Casey felt he needed to slide over because he had been flying open on some of his pitches from the first-base side. It worked.
"They were taking 0-1 fastballs that were strikes on the plate," Casey said of the Brewers on Monday. "It was just giving them a different look. That was big for me last night."
However, scouts probably noticed as well.
"I feel like I'm way more competitive from that side of the rubber against righties," Casey said. "If I'm on the first-base side, they know I'm not coming in very much. This opens up the right side of the plate for me."
LaHair, Beliveau earn Minor League awards
CHICAGO -- Bryan LaHair and Jeff Beliveau were named the Cubs' Minor League Player and Pitcher of the Year, respectively, Tuesday.
LaHair, 28, was named the 2011 Pacific Coast League Most Valuable Player after leading all of Minor League Baseball with an Iowa franchise-record 38 home runs. He led the PCL with 76 extra-base hits, 303 total bases, a .664 slugging percentage, a 1.070 OPS and was tied for first with 109 RBIs.

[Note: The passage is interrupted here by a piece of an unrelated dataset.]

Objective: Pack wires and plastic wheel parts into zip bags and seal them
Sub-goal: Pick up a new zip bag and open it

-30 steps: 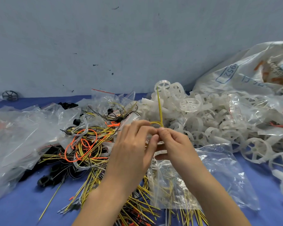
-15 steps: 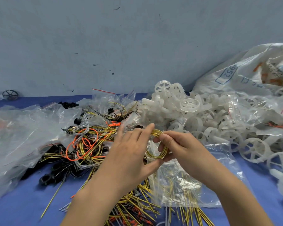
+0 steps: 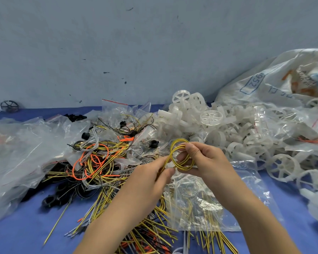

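Fingers of both hands pinch a yellow wire coil (image 3: 180,156) – right hand (image 3: 207,162) at its 3 o'clock side, left hand (image 3: 151,180) gripping the tail at 7 o'clock – above a clear zip bag (image 3: 209,204) on the blue worktop (image 3: 17,235); white wheels (image 3: 228,129) pile at 1 o'clock.

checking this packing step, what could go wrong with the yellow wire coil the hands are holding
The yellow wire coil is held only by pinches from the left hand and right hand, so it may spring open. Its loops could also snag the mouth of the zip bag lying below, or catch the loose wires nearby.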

LaHair's 38 home runs set a franchise record, surpassing Joe Hicks in 1984. LaHair joined Mel Hall (1982) as only the second player in Iowa Cubs history with at least 30 homers and 30 doubles in the same season.
Beliveau, 24, combined to go 6-2 with five saves and a 1.57 ERA in 53 relief appearances between Class A Daytona and Double-A Tennessee. He struck out 89 and walked 19 over 74 1/3 innings combined.
Beliveau began the season with Daytona, where he went 0-1 with two saves and a 0.52 ERA in 12 relief outings to earn the promotion. With the Smokies, Beliveau went 6-1 with three saves and a 1.89 ERA in 41 relief appearances.
Originally selected by the Cubs in the 18th round of the 2008 First-Year Player Draft out of Florida Atlantic University, Beliveau is 17-9 with 10 saves and a 2.69 ERA in four professional seasons.
Beliveau will pitch for Team USA this fall.
The Cubs have set up their pitching for the final games of the season. Matt Garza (8-10, 3.51 ERA) will start Wednesday in the series finale against the Brewers. The Cubs then travel to St. Louis for three games and San Diego for three.
Ryan Dempster (10-13, 4.63 ERA) will open against the Cardinals and also finish the season Sept. 28 against the Padres. Rodrigo Lopez (6-6, 4.71 ERA) will make his last start of the season on Saturday followed by Randy Wells (7-4, 4.3 ERA).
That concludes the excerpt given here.